Staying On Top(82)
I had a strange, sad feeling that, now that he no longer needed me, I might never see my father again. That it made me sorry was a surprise, though I didn’t know why. He was my dad. As much as I wanted to get back to my life, having one last meal together wouldn’t hurt.
“That sounds nice.”
*
The sight of Whitman’s campus squeezed my heart with pleasure—it’s faux brick and manicured lawns, the kids laughing between finals, the tickle of anticipation in the air. I’d made it back in time to take the two finals that my professors demanded be completed in person, which meant that if Sam didn’t rat me out, I could come back next semester in good standing even after missing the last three weeks of class.
There had been another text from Kennedy waiting on my phone asking me to please call her as soon as I could, but nothing that suggested everyone knew of my moonlighting career as a con artist.
The state of my room unsettled me, since it appeared Audra hadn’t been there for some time; there were no sheets on her bed and her toiletries were gone from the sink. The cold, abandoned feeling on Audra’s side of the room worried me more than the idea of being ostracized, and I called Kennedy. No answer. I tried Cole, too, just in case, but got the same nonresponse.
The fact that no one answered made my nerves twitch, but they would return my message.
My two finals weren’t until Friday—two days away—but I did need to go to the library to finish one last project. When I dumped out my backpack, intent on repacking it with marketing textbooks, the envelope Sam’s lawyer had given me fluttered down onto my bed.

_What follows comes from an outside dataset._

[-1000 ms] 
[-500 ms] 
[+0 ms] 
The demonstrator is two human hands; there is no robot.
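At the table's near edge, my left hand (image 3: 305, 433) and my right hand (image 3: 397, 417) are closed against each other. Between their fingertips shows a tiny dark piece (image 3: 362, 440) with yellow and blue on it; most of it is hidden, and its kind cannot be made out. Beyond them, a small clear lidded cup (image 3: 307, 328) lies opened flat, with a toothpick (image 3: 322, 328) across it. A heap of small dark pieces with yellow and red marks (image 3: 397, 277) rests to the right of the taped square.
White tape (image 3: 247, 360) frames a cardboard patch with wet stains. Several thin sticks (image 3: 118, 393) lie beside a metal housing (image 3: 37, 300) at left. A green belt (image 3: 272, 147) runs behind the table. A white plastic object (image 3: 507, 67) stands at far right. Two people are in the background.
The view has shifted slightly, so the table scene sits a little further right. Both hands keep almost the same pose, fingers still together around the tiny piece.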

My stomach clenched and my fingers shook as I picked it up. This was my new life. Starting over had to be done, and leaving this letter unopened would chain me to the past. The seal broke under my fingernail and I held my breath through the two quick sentences.
Devil Girl,
Even though sex with you was the best thing ever, I considered us friends first. You may not know this, since friendship is more of a concept for you than an experience, but friendships don’t end after a fight—or even a slight (hey, I’m a poet and didn’t know it!).
Keep in touch.
Sam
Hope, too fragile to look directly at, rose inside me until tears bubbled down my cheeks. I wanted more than friendship from Sam—I wanted everything from Sam—but having him in my life in any small way was better than nothing. It was almost too much to think possible, and a hesitant smile found my lips on my way to the library.
I had a new life, and I was determined to make it amazing, all on my own.